The Mercedes-Benz W10 was a touring car produced by Mercedes-Benz from 1929 to 1934, replacing the W03/Typ 350 models. The structure originated by Ferdinand Porsche was modified by Hans Nibel.

== Type Mannheim 350 (1929–1930) ==
In contemporary records the car was also frequently identified according to the widely used period German generic naming conventions as the “Mercedes-Benz 14/70 PS”, reflecting its “fiscal” and “actual” horsepower respectively.

In essence the car followed the construction of the Mercedes-Benz W03. However, the wheelbase was reduced by 230 mm (9 inches), and the vehicle even in standard form was a little lighter. In addition to the “Tourer” (two-door four-seater cabriolet) body, the car was available as a four-door saloon and a “Pullman Limousine”

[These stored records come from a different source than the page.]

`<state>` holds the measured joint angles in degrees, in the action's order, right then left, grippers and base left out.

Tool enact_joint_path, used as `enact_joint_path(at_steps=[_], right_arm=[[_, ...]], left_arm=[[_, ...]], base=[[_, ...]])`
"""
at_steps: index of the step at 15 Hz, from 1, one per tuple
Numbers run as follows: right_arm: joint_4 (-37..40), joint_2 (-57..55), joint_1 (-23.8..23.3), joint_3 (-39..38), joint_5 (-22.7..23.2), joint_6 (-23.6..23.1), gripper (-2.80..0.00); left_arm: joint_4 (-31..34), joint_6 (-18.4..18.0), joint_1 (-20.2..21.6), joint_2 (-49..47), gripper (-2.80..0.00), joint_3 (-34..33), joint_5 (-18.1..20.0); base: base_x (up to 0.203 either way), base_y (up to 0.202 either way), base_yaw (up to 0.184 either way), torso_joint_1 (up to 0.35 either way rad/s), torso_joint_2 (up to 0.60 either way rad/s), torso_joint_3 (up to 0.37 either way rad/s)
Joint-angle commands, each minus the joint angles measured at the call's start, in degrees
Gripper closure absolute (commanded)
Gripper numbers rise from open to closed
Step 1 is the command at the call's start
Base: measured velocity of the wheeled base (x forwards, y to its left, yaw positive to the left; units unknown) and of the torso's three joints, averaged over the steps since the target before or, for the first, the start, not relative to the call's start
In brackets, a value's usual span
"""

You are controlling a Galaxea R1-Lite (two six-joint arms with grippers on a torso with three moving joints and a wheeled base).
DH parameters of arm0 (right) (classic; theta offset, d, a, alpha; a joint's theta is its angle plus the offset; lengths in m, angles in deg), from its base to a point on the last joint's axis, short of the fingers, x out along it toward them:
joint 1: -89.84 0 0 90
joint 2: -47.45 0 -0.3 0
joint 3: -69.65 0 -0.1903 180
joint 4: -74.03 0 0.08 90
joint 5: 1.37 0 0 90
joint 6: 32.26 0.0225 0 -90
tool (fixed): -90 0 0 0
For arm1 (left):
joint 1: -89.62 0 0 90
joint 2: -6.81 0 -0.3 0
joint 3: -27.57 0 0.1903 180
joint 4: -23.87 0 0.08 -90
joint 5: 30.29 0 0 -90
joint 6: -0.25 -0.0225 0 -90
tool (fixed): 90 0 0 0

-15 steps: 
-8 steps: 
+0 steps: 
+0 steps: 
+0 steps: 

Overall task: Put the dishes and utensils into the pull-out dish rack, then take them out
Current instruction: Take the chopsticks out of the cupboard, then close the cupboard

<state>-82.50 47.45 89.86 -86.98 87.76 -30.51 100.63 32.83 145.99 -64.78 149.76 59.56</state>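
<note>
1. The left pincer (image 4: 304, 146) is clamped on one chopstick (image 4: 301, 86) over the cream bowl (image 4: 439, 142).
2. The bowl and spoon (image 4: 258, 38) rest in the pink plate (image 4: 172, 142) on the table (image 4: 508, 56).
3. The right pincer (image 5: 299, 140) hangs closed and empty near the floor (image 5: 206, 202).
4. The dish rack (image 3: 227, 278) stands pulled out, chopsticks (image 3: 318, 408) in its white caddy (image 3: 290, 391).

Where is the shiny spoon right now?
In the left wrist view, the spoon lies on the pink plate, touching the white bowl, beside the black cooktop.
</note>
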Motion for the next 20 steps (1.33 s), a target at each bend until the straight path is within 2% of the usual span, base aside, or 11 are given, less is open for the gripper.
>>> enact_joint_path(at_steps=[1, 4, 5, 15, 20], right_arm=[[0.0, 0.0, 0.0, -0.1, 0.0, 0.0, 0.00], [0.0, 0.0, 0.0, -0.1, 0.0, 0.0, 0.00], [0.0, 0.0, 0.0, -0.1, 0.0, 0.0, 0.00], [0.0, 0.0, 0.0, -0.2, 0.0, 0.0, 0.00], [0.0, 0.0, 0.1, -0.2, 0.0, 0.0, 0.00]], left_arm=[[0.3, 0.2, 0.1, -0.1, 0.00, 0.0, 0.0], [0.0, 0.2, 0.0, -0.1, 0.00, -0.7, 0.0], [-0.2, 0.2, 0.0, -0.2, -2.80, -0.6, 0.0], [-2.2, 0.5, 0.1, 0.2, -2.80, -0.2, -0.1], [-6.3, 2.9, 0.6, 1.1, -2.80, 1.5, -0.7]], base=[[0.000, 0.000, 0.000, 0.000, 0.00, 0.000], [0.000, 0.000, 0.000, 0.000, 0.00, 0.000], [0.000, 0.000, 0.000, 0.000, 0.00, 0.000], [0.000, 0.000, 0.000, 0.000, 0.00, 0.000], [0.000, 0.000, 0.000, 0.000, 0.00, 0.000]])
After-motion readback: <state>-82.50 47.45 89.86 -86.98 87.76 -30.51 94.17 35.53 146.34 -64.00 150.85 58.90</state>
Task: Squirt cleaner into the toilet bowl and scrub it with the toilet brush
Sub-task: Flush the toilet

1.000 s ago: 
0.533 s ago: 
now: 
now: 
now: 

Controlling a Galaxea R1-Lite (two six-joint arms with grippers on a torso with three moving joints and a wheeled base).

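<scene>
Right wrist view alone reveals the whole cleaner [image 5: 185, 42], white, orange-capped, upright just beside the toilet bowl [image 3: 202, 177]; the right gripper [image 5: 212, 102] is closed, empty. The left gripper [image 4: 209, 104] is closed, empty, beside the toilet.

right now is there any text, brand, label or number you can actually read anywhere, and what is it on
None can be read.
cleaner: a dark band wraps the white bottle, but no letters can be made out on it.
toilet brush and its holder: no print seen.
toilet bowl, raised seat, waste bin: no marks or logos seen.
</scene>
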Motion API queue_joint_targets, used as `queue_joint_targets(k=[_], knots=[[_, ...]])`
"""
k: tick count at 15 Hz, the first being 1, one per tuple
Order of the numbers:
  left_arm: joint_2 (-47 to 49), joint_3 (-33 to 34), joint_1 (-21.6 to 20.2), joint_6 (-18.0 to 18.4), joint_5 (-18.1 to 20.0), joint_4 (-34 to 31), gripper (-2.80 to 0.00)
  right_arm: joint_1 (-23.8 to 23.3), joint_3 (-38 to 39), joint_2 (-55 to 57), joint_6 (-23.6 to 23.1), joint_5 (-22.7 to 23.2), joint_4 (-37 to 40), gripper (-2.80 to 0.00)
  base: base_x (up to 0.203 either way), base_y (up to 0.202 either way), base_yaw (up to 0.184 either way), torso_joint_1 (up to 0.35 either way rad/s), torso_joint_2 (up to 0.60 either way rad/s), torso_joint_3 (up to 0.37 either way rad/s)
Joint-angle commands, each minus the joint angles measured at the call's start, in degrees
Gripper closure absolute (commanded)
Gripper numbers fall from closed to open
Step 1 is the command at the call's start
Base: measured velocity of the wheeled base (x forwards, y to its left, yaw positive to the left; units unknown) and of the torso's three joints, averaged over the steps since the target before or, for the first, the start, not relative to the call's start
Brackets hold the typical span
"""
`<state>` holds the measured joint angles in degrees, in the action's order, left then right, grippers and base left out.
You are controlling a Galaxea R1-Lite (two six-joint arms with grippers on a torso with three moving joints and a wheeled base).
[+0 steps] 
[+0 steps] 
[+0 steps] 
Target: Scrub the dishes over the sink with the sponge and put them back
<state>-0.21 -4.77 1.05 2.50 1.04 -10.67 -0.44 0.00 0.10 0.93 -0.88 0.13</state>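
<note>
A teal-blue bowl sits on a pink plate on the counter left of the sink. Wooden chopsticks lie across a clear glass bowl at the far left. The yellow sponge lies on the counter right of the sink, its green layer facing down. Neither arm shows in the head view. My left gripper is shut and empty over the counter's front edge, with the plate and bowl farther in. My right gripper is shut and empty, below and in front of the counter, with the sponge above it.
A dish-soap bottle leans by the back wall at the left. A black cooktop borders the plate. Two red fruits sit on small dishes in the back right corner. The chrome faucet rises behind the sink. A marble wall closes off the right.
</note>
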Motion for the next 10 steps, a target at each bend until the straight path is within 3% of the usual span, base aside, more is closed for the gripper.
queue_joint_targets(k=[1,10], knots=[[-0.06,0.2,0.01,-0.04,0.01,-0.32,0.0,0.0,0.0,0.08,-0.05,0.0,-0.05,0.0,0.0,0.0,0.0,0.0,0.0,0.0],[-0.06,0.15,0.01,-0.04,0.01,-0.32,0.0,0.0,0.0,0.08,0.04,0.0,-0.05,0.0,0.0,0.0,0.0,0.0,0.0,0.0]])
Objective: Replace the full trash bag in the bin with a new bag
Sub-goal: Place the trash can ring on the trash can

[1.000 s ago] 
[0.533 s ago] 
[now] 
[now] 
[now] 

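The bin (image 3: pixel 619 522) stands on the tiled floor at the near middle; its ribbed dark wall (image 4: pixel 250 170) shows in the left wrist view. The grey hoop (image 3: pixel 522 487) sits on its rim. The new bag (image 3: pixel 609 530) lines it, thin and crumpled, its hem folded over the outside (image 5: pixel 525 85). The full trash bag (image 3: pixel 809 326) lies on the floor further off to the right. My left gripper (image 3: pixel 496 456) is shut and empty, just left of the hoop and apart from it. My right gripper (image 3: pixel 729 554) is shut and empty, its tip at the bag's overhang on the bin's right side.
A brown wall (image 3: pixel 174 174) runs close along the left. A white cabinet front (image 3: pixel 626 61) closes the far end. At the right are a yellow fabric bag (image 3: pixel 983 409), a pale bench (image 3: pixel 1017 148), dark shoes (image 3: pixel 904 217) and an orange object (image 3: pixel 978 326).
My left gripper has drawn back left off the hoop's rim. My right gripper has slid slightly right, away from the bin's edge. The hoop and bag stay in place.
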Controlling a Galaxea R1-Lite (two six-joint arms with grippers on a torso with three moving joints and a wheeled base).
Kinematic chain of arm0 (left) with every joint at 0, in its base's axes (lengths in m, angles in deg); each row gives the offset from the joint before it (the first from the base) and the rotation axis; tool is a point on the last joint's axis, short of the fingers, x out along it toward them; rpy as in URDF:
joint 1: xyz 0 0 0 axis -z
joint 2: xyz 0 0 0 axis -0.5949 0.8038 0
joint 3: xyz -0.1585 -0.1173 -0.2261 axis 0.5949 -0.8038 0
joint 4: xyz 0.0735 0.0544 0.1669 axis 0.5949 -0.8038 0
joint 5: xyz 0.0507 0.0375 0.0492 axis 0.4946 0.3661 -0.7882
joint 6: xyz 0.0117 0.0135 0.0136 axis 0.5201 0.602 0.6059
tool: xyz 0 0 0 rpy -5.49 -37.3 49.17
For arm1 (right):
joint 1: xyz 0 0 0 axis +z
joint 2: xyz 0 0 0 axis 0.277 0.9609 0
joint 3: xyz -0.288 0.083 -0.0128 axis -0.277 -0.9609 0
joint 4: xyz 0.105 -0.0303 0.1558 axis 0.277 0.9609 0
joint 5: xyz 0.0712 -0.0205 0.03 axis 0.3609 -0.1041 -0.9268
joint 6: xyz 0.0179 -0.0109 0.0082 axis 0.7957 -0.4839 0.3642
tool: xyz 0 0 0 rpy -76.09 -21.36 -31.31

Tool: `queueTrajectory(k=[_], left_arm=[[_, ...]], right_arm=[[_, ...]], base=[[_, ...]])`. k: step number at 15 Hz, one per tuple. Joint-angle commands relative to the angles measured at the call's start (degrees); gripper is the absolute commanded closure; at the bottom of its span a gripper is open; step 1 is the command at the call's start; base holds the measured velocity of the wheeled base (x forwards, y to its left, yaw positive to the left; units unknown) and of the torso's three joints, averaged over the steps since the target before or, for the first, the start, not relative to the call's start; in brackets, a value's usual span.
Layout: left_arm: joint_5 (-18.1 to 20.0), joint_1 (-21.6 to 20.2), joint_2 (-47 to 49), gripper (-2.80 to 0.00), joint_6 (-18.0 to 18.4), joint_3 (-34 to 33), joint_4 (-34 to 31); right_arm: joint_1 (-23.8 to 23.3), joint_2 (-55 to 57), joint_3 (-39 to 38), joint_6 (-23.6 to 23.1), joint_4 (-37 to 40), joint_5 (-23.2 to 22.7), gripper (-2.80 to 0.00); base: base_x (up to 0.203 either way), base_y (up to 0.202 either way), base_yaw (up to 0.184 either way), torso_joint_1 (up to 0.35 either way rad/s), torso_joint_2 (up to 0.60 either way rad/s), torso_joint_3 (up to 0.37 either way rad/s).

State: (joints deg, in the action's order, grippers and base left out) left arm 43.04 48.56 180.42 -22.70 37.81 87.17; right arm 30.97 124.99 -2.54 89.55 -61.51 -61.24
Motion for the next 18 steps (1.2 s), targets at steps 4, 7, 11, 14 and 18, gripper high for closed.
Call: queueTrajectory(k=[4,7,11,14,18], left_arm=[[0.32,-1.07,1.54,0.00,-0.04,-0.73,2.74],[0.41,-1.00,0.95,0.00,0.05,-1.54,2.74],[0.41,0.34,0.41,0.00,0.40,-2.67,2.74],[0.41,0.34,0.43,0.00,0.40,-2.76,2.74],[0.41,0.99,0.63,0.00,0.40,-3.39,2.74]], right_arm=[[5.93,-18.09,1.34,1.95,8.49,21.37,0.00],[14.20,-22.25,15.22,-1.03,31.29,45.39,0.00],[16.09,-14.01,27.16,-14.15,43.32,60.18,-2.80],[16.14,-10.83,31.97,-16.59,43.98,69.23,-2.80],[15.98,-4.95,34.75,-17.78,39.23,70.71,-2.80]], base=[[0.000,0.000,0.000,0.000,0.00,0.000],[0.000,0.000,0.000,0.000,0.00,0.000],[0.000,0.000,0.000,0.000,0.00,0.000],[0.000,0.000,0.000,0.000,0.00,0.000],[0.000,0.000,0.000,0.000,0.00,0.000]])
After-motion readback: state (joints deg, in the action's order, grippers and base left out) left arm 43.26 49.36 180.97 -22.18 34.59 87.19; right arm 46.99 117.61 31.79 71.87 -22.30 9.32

The straight-six 3444 cc engine was carried over from the W03, delivering 70 PS (51 kW) to the rear wheels through a three-speed gear box controlled via a centrally mounted lever.
Both axles were rigid, suspended on semi-elliptical leaf springs. Cable-operated brakes provided stopping power to all four wheels. The stated maximum speed was 95 km/h (59 mph).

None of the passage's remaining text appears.